Stream: git-wasmtime

Topic: wasmtime / issue #5680 `wasi-nn` test broken on `main`


view this post on Zulip Wasmtime GitHub notifications bot (Feb 01 2023 at 00:53):

cfallin opened issue #5680:

In this CI run on main, the wasi-nn test job appears to fail with a Wasm trap in wasm-nn-example.wasm. The same test passed on the PR that just merged and triggered the CI run on main.

It appears that the wasi-nn test is influenced by model data or other bits downloaded from the Internet; as such, I suspect there is an issue due to changing inputs.

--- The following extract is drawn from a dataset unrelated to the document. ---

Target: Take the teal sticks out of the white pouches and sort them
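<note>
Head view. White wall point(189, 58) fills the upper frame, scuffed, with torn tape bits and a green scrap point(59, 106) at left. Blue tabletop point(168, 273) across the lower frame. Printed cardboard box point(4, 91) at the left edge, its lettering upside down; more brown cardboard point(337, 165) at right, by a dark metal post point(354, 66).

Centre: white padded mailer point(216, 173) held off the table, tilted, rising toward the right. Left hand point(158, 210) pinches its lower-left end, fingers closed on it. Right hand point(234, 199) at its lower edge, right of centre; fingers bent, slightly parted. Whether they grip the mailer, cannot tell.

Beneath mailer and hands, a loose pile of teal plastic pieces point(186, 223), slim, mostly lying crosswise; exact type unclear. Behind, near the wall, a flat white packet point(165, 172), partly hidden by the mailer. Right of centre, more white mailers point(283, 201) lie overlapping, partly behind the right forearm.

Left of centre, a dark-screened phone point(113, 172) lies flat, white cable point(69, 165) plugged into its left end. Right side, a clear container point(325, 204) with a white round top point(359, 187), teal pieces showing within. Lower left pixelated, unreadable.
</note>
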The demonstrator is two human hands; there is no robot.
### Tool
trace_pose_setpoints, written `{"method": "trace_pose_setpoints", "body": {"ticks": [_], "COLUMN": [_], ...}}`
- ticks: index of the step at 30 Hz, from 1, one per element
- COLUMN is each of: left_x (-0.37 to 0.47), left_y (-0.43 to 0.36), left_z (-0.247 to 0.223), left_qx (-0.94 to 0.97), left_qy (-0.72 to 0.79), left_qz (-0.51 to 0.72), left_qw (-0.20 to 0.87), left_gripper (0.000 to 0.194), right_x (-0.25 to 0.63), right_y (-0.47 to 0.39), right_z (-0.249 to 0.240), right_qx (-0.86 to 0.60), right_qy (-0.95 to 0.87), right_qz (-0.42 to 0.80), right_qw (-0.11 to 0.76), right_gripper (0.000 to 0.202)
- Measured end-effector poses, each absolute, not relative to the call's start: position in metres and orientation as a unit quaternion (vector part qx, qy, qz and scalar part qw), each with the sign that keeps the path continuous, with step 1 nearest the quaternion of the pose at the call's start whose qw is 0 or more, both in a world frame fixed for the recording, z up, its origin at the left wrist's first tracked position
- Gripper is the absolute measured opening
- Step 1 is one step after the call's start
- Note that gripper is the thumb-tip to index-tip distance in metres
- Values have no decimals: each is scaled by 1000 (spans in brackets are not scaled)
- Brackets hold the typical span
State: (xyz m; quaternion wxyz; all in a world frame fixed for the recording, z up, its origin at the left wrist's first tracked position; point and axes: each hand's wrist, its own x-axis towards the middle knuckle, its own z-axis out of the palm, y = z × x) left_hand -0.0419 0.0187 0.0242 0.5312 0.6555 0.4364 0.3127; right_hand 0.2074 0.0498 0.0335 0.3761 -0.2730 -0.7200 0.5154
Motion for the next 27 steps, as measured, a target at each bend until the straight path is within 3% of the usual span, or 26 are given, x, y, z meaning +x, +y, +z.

@abrown / @jlb6740, would you be able to look into this? Since wasi-nn support is tier 3, we'll need to disable the test tomorrow if not fixed urgently, since it blocks any other PR from merging.

view this post on Zulip Wasmtime GitHub notifications bot (Feb 01 2023 at 00:56):

elliottt commented on issue #5680:

Let's go ahead and disable the test for now so that we can unblock any other in-flight work. I'll make a PR.

view this post on Zulip Wasmtime GitHub notifications bot (Feb 01 2023 at 01:04):

abrown commented on issue #5680:

From a first glance, it doesn't look like this is wasi-nn related... at least the bits that would do any inference with a model. The backtrace points to wasi-libc as the issue, right? I think that might bear some looking into. Maybe this test is the only one exercising some aspect of wasi-libc?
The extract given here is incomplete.